Professor que matou e enterrou jovem de 19 anos no quintal do seu colégio condenado a 26 anos de prisão
O Tribunal Municipal de Viana condenou esta terça-feira, 25, o professor Paciência Figueiredo, de 33 anos, a 26 anos de prisão, por violar, matar e enterrar o corpo de uma jovem de 19 anos no interior do seu colégio, no bairro Tandi, município de Viana, em Novembro de 2021, após marcarem um encontro no Facebook. O homicida confessou em tribunal que a jovem de 19 anos não foi a única vítima.

Para além dos 26 anos prisão, o assassino foi ainda condenado a pagar uma taxa de justiça de 50 mil kwanzas e deve indemnizar a família da vítima, como compensação, no valor de dois milhões kz.

O arguido, que não se mostrou arrependido, disse ao tribunal que não entende porque foi condenado a uma pena de 26 anos. "Acho que são muitos anos", disse o arguido Paciência Figueiredo.

Elisa Tati Sebastião Buana, a vítima, foi atraída pelo homicida através da rede social Facebook num anúncio de emprego em Novembro do ano passado.

Segundo o Ministério Público (MP), no dia 17 Novembro de 2021, o professor marcou um encontro com a vítima tendo dado o endereço do colégio que fica no bairro Tandi, município de Viana.

Neste mesmo dia, contou a acusação, o arguido enviou várias mensagens e telefonou para a jovem Elisa Tati Sebastião Buana, que se encontrava na Vila de Viana, nas imediações da empresa "Mecanagro", por volta das 17:00.

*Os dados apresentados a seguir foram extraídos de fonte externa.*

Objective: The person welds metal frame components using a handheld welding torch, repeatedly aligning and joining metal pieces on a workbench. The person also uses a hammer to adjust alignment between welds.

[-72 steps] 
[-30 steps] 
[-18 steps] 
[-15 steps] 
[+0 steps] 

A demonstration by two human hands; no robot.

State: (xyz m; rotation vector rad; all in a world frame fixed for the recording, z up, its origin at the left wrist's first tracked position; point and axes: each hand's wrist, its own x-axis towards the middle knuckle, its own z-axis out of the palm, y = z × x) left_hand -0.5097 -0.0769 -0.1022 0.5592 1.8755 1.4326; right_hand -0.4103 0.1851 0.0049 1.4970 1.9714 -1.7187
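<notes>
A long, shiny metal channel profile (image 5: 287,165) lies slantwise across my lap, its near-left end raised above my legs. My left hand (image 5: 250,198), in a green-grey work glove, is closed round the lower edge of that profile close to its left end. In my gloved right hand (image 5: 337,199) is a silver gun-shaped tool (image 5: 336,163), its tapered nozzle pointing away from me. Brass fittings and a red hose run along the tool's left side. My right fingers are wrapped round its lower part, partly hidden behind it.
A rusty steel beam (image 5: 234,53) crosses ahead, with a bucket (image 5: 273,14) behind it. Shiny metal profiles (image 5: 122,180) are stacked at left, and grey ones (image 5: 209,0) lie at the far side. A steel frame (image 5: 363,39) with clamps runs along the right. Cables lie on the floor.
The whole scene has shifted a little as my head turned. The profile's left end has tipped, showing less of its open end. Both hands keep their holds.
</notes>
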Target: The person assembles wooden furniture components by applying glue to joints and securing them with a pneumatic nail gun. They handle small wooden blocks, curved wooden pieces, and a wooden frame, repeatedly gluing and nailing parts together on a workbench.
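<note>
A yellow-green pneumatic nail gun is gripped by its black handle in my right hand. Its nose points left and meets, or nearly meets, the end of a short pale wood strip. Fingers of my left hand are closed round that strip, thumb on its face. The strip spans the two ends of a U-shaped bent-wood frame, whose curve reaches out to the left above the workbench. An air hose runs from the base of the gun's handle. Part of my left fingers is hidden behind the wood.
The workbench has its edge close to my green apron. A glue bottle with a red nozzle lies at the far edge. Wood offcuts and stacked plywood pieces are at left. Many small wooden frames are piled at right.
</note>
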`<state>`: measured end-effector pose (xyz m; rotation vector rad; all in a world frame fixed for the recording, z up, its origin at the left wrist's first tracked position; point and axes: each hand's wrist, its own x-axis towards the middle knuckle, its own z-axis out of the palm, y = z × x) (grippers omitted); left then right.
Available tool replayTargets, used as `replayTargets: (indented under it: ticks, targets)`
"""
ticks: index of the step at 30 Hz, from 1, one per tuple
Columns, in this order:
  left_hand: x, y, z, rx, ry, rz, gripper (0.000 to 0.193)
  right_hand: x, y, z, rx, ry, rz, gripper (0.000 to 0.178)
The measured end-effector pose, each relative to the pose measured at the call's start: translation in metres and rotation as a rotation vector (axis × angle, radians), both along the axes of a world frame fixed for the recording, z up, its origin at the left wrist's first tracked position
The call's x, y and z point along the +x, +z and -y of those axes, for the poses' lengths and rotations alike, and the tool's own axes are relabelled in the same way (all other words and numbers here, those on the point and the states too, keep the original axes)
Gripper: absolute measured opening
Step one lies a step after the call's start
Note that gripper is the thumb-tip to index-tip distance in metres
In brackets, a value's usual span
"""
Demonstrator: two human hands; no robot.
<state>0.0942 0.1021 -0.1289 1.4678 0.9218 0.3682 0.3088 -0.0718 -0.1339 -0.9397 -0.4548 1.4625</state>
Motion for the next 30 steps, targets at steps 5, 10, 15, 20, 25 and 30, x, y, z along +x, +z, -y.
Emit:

Após o arguido dar indicações, a jovem Elisa finalmente chegou ao local, de moto-táxi, onde o arguido a aguardava, e de seguida entraram para o interior do Colégio SG Nzoji Yetu, propriedade do agora condenado.

A acusação diz que ambos tiveram relações sexuais e a seguir o arguido a asfixiou até à morte sem razão nenhuma.

"A acção foi executada com frieza, sem qualquer repugnância do homicida", referiu o Ministério Público.

Conforme o MP, o arguido vendou a boca e os olhos da vítima com fita adesiva e amarrou-lhe as pernas e os braços.

Acto contínuo, o arguido cavou um buraco no quintal do mesmo colégio e enterrou a jovem Elisa Tati Sebastião Buana.

A seguir, o homicida apropriou-se do telefone da jovem e escreveu na conta do Facebook da vítima: "olá, minha família e amigos, estarei ausente do Facebook por três semanas, faço uma formação de direito em Catete".

O MP prosseguiu, afirmando que no mesmo dia, às 20:26, a mãe da vítima recebeu uma mensagem do telemóvel da filha, mas enviada pelo professor, dizendo que no local onde se encontrava não podia falar.

Desconfiada, a família fez uma participação à polícia que, passados meses, conseguiu deter o homicida.

A malograda era estudante do 1.º ano de Medicina, e, segundo a mãe da jovem, a justiça foi feita.

"Nada irá trazer a minha filha de volta! Mas finalmente a justiça foi feita", disse a mulher aos jornalistas à saída da audiência.

De referir que no mesmo buraco onde foi encontrado o corpo da jovem de 19, outro cadáver foi descoberto, o de uma mulher de 23 anos.

O homicida confessou em tribunal que matou a mulher nas mesmas circunstâncias em que matou da jovem Elisa Tati Sebastião Buana. O tribunal assegura que este processo será julgado na devida altura.